Küba dostları Moncada Kışlası Baskını’nın yıl dönümünde Ankara’da buluştu
José Martí Küba Dostluk Derneği (JMKDD), Küba’da her 26 Temmuz’da “Ulusal İsyan Günü” olarak kutlanan Moncada Kışlası Baskını’nın 69. yıldönümünde Ankara Nâzım Hikmet Kültür Merkezi’nde “Küba Devrimi’nin İlk Adımı” etkinliğini düzenledi. Küba dostlarının katılımıyla gerçekleşen etkinlikte Küba Devrimi’nin mihenk taşı Moncada Kışlası Baskını’nın yıldönümü kutlandı.

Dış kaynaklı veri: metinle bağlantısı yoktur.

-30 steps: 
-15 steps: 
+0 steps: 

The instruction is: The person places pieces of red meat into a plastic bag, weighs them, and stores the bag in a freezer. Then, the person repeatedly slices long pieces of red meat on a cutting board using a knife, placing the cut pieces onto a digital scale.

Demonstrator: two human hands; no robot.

Etkinlikte JMKDD Yönetim Kurulu Üyesi Yasin Çalış, Türkiye Komünist Partisi (TKP) Merkez Komite Üyesi Ozan Yılmaz ve Küba Cumhuriyeti Ankara Büyükelçisi Alejandro Francisco Díaz Palacios konuşma yaptı. Konuşmaların ardından “Devrimin ilk adımı: 26 Temmuz” belgesel gösterimi gerçekleştirilirken, Küba dostları ülkeye uygulanan ablukaya karşı destek fotoğrafı çektirdi.
26 Temmuz Hareketi
JMKDD Yönetim Kurulu Üyesi Yasin Çalış etkinliğin açılış konuşmasında, Kübalıların tarihlerinde gururla andıkları en önemli anlardan birinin 26 Temmuz 1953’te gerçekleştirilen Moncada Kışlası Baskını olduğunu belirterek, ‘26 Temmuz Hareketi’ hakkında şunları söyledi:
“Peki nedir 26 Temmuz? 26 Temmuz Hareketi kimlerden oluşur? Ya da tüm dünya halklarına ama özellikle de Latin Amerika halklarına ilham vermiş olan bu hareketin önemi nedir?

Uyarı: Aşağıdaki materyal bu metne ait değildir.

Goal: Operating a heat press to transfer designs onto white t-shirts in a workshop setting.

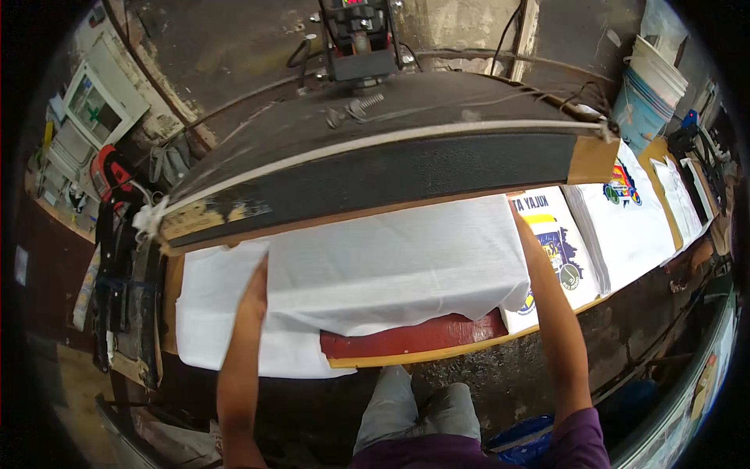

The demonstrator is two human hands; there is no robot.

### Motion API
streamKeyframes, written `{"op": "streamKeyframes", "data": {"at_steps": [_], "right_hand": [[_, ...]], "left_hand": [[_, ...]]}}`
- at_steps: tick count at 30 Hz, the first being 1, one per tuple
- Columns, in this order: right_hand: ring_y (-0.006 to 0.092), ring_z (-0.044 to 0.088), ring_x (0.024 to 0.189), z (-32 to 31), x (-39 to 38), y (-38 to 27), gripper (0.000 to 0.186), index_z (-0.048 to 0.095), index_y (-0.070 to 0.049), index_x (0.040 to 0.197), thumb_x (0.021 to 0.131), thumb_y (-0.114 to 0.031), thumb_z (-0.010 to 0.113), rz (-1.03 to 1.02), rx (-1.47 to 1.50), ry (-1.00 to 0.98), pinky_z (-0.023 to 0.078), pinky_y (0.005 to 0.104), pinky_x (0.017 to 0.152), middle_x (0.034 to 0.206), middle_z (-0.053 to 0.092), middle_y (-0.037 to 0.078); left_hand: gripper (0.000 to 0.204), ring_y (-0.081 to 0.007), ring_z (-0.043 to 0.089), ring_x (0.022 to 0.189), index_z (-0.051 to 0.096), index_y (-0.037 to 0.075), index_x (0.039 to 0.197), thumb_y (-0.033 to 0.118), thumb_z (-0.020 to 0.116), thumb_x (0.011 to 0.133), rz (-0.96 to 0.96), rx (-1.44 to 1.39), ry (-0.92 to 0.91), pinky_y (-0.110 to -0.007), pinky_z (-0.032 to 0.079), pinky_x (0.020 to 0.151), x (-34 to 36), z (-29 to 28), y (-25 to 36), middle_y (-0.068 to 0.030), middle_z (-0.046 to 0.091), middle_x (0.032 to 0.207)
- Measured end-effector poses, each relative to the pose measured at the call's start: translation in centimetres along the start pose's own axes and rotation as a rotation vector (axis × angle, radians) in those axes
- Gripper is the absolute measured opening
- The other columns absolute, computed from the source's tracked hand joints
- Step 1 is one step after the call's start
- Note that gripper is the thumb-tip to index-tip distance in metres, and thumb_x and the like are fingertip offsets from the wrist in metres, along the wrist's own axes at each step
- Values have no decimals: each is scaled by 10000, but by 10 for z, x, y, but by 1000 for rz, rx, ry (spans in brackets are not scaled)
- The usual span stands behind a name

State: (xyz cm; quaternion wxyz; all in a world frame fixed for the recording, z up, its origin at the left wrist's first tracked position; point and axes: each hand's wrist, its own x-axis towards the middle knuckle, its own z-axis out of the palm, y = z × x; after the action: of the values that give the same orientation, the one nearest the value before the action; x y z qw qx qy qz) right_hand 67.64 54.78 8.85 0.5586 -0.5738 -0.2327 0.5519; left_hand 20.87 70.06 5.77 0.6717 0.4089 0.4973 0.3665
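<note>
A plain white cloth (391, 258) spreads between my two hands beneath a long black padded bar. Its near edge droops in loose folds over a dark red board (414, 336). My left hand (256, 288) grips the cloth's left side, with the fingers mostly hidden behind the fabric. At the far right corner my right hand (522, 219) holds the other side, its fingertips hidden by the cloth and the bar (391, 173). More white fabric (211, 305) lies flat to the left, partly under my left forearm.
Printed white cloths (574, 242) lie to the right, beside a thick white stack (625, 211) with a colourful print. Behind the bar stands a dark machine head (363, 62). White and blue buckets (648, 94) are at the far right, a red-and-black tool (113, 172) at the left.
</note>
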Motion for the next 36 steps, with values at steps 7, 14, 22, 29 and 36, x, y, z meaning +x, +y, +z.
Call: {"op": "streamKeyframes", "data": {"at_steps": [7, 14, 22, 29, 36], "right_hand": [[220, 677, 876, -47, -82, 10, 719, 237, -52, 1496, 859, 120, 523, -312, 232, 62, 576, 319, 746, 1114, 638, 209], [156, 635, 816, -65, -67, 40, 562, 441, 11, 1382, 863, -107, 619, -229, -384, 243, 534, 281, 660, 929, 652, 106], [182, 657, 792, -54, -51, 33, 391, 573, 66, 1231, 891, -128, 567, -265, -399, 266, 540, 279, 678, 982, 672, 140], [165, 629, 743, -42, -36, 9, 362, 579, 54, 1207, 903, -141, 562, -179, -315, 344, 537, 280, 652, 891, 652, 104], [176, 612, 718, -62, 13, -6, 230, 599, -22, 1103, 907, -135, 564, -155, -207, 334, 521, 318, 647, 845, 629, 82]], "left_hand": [[319, -244, 592, 1101, 538, 21, 1206, 217, 568, 956, 61, -395, -120, -408, 493, 952, -82, -46, -2, -114, 612, 1181], [201, -195, 621, 928, 612, 32, 1085, 154, 571, 931, 4, -190, -16, -344, 509, 868, -37, -45, -38, -86, 643, 1042], [642, -254, 491, 1262, 387, 56, 1419, 530, 358, 986, -112, -275, -233, -376, 345, 1075, 19, 20, -17, -147, 534, 1346], [576, -95, 577, 938, 464, 113, 1397, -25, 635, 865, 355, -361, -243, -202, 486, 819, 44, -22, 9, -5, 578, 1083], [651, -177, 504, 1080, 459, 77, 1406, -45, 652, 796, 421, 423, -328, -270, 485, 785, 28, -50, 60, -59, 498, 1209]]}}
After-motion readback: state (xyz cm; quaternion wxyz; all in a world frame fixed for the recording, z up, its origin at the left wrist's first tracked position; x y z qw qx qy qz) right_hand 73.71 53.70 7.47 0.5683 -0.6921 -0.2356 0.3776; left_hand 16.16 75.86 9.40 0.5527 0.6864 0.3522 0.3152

26 Temmuz 1953 ve buradan hareketle 26 Temmuz Hareketi, sonu hep yağmaya, umutsuzluğa çıkan burjuva demokrasilerinden radikal bir kopuştur. Halkın gerçek taleplerinin burjuva düzende asla karşılanamayacağını kavrayan Fidel ve yoldaşlarının, emekçi kitlelerle birlikte, tarihi ileri sarmasıdır.”
Kübalıların mücadele hafızası
Küba halkının özellikle 19. yüzyılda Carlos Manuel de Cespedes, Ignacio Agromante ve José Martí önderliğinde İspanyol sömürgeciliğine karşı onurlu bir mücadele verdiğini belirten Çalış, bu mücadelenin Küba halkının hafızasında bir daha çıkmamak üzere güçlü bir yer edindiğini belirtti.

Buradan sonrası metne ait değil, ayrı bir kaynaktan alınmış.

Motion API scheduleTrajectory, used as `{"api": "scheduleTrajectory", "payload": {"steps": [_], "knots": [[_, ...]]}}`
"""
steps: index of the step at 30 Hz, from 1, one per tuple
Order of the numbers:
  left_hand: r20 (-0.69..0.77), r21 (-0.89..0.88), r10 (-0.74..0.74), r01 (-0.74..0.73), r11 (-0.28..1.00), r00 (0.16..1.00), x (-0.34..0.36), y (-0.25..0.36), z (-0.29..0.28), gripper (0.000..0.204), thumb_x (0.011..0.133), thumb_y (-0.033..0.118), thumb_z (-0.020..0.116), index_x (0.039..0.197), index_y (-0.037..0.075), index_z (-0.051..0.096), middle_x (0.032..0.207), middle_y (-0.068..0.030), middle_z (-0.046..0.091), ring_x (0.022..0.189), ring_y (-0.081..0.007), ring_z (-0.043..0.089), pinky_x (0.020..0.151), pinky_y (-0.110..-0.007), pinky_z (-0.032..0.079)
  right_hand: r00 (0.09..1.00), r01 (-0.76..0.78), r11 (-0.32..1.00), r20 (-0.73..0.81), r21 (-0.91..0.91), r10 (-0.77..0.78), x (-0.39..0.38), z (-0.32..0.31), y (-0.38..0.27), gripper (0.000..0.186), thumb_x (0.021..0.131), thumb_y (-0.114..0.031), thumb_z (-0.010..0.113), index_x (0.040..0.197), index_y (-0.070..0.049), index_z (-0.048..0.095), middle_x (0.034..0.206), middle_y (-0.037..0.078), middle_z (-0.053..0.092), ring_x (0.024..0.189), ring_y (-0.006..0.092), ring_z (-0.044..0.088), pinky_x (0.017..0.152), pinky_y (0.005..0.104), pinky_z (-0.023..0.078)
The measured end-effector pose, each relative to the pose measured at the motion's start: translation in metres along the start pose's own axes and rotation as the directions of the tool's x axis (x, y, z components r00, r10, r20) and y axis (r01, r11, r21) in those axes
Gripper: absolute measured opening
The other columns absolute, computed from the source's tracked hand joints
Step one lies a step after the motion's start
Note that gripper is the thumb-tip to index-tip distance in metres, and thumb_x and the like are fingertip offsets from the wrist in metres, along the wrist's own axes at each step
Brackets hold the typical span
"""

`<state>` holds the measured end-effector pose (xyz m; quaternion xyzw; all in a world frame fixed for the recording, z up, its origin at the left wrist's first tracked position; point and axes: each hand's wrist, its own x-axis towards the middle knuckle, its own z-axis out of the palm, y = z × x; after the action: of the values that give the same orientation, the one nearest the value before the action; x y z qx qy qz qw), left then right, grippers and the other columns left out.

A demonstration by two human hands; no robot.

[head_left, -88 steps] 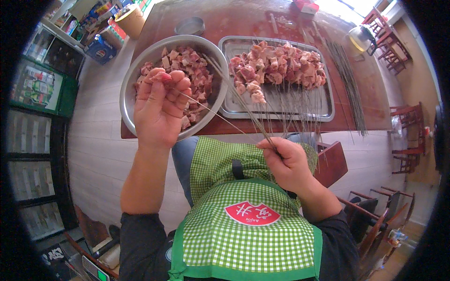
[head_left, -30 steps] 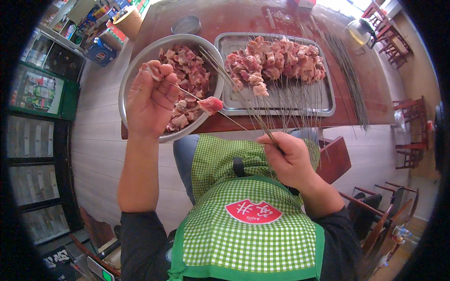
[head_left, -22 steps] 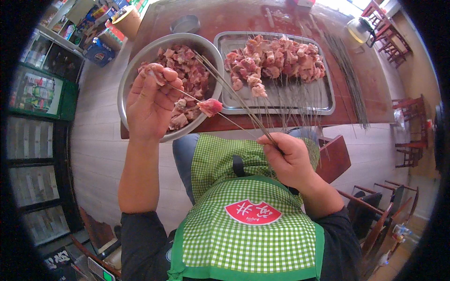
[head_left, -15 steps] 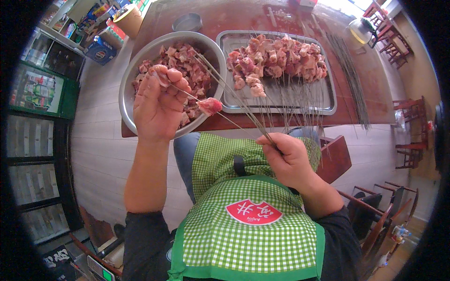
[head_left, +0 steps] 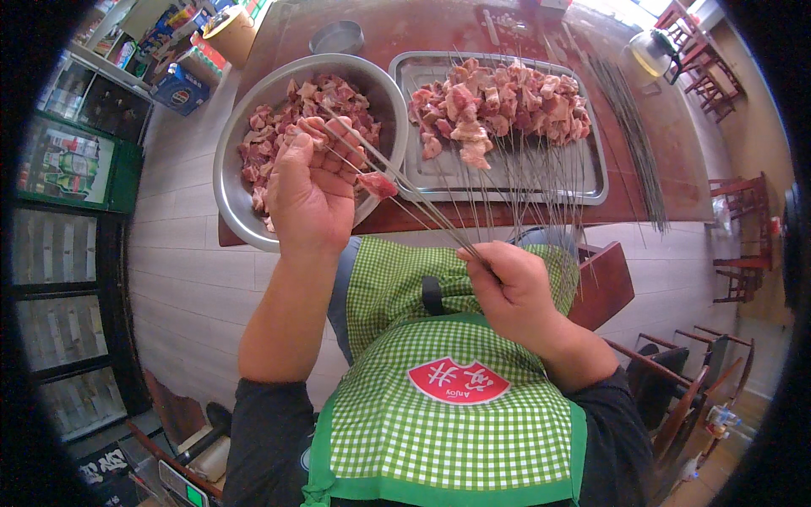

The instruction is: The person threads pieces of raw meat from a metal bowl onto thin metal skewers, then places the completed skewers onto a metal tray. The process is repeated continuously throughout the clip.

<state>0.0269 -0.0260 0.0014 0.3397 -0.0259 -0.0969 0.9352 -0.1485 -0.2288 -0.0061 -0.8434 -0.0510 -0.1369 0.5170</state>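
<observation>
My right hand (head_left: 511, 287) is closed round a bundle of thin metal skewers (head_left: 416, 193), which fan out up and to the left. One skewer carries a red piece of raw meat (head_left: 377, 184) partway along. My left hand (head_left: 317, 198) is over the near right part of a big metal bowl (head_left: 226, 182), palm up with curled fingers. A small piece of meat seems pinched in its fingertips by the skewer's far end, mostly hidden. Chunks of raw meat (head_left: 262, 127) fill much of the bowl. Right of it, a metal tray (head_left: 439, 188) holds loaded meat skewers (head_left: 507, 106).
More bare skewers (head_left: 629, 135) lie along the red-brown table (head_left: 684, 169), right of the tray. Behind the bowl sits a round shallow tin (head_left: 336, 38). A glass jug (head_left: 652, 55) stands at the far right. Chairs (head_left: 743, 224) line the right side.
My left hand has moved right and slightly up, turning closer to the skewer bundle. The meat piece on the skewer has shifted slightly up. My right hand keeps its grip, nearly still.
</observation>
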Motion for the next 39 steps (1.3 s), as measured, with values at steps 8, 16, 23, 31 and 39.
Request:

Küba 20. yüzyılda ABD sömürgeciliğinin boyunduruğuna girse dahi Kübalıların mücadele mirasını diri tuttuğunu vurgulayan JMKDD Yönetim Kurulu Üyesi Çalış, 1959’da Küba Devrimi gerçekleşene kadar kukla hükümetlerin ülkeyi ABD’ye peşkeş çektiğini söyledi.
‘26 Temmuz Hareketi’nin karşısına aldığı burjuva düzenidir’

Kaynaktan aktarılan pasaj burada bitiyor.